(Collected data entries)

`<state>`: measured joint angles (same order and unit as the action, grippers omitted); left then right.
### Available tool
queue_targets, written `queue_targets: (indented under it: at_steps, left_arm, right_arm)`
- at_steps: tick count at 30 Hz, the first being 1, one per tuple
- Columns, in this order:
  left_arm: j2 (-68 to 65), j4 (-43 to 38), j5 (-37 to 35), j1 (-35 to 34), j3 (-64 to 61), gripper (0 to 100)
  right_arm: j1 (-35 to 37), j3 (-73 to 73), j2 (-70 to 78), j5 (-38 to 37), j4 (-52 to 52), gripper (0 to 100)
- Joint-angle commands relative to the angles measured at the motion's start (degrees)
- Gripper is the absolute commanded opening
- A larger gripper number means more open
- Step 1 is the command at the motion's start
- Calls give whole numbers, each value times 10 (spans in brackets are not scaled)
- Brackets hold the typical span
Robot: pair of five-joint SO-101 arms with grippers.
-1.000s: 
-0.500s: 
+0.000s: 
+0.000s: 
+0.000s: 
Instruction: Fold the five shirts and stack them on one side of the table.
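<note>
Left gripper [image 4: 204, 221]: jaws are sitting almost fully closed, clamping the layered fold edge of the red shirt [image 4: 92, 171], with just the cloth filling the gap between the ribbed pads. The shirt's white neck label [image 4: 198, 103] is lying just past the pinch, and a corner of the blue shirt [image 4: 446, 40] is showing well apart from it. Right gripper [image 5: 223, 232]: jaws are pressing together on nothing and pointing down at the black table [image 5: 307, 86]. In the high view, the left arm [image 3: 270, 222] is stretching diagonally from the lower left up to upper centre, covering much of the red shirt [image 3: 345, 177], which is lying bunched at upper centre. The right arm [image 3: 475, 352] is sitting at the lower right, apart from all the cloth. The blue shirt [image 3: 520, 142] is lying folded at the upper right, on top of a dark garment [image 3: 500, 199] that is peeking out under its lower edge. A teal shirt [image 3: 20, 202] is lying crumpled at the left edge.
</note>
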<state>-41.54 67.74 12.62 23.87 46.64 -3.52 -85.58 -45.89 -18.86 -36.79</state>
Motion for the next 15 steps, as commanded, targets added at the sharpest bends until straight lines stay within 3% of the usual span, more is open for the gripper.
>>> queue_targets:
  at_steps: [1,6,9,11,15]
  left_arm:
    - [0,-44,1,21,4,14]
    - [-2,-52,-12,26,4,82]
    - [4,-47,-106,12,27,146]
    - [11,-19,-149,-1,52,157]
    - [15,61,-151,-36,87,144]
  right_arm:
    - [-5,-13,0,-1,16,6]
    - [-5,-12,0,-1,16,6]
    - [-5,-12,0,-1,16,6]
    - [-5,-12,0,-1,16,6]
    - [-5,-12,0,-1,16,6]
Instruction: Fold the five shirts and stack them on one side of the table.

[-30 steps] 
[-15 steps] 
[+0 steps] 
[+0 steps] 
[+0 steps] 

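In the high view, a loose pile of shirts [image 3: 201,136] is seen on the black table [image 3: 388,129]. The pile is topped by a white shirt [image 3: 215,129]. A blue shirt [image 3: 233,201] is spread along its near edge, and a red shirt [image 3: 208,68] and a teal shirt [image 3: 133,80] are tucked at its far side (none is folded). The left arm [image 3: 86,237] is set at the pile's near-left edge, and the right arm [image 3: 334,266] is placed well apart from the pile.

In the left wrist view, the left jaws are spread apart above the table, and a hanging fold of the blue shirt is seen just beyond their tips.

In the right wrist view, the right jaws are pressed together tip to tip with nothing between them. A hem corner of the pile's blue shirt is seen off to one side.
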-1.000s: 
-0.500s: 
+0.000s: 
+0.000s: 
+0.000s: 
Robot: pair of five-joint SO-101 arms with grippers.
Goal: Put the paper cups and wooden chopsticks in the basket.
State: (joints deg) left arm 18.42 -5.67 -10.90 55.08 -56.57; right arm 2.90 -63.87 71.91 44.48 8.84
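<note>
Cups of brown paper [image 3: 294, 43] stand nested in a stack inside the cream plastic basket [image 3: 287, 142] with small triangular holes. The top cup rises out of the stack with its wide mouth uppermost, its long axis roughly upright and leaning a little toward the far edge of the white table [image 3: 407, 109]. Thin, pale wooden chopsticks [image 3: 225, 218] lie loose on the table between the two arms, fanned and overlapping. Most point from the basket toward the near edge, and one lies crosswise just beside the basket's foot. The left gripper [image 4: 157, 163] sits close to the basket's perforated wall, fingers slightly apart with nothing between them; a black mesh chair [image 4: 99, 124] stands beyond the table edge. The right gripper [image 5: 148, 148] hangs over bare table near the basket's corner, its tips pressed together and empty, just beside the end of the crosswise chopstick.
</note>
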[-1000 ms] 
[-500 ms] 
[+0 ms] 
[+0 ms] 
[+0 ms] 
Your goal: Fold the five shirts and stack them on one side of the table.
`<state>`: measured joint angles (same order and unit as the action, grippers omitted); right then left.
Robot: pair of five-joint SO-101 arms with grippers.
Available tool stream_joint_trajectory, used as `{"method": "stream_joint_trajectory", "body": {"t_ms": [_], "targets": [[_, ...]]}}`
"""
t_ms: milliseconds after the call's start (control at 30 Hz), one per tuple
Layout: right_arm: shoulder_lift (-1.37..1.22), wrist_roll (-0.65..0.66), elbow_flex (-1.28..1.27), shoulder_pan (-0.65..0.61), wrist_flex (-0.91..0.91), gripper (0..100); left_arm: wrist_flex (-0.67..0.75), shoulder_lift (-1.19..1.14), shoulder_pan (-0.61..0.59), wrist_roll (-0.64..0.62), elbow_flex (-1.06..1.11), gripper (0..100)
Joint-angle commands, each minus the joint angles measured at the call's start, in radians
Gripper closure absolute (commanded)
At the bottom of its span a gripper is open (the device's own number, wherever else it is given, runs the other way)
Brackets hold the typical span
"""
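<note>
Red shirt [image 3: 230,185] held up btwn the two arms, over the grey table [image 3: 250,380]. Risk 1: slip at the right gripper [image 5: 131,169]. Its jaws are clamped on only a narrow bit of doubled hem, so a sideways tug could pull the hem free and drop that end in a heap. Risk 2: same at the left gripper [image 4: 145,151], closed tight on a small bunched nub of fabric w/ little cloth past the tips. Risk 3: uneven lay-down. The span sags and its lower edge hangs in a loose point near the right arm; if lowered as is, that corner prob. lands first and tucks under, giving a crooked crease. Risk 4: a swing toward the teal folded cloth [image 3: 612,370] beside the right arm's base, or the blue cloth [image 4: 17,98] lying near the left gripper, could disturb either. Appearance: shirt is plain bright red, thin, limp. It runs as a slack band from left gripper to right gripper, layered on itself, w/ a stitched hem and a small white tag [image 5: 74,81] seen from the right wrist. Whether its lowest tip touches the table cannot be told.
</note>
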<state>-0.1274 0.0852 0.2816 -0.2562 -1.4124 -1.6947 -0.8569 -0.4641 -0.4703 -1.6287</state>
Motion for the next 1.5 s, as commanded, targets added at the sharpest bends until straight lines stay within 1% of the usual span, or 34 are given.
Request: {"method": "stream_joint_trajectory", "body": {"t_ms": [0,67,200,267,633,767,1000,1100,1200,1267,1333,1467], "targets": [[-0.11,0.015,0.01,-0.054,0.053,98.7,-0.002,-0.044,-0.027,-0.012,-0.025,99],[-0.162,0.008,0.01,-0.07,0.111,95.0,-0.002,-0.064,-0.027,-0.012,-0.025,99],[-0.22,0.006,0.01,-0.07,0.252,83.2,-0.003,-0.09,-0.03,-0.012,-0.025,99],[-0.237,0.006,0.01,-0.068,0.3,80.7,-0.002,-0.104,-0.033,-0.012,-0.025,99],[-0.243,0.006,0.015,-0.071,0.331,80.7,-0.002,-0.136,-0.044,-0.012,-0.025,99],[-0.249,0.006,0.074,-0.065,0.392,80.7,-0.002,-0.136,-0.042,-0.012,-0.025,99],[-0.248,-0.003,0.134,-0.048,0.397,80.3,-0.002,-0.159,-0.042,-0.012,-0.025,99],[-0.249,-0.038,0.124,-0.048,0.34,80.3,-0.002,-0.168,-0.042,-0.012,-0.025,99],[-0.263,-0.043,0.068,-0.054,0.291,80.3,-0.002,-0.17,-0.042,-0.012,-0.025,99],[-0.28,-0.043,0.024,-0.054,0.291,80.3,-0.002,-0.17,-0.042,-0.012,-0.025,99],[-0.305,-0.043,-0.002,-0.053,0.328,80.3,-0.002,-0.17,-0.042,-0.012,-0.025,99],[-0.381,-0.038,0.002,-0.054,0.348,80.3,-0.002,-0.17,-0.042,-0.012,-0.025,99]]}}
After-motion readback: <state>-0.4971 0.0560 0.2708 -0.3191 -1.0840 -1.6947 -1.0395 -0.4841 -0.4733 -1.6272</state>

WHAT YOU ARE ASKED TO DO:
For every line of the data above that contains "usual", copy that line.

ANSWER BOX:
Motion for the next 15 steps, as commanded, targets added at the sharpest bends until straight lines stay within 3% of the usual span, more is open for the gripper.
Motion for the next 1.5 s, as commanded, targets added at the sharpest bends until straight lines stay within 1% of the usual span, or 34 are given.

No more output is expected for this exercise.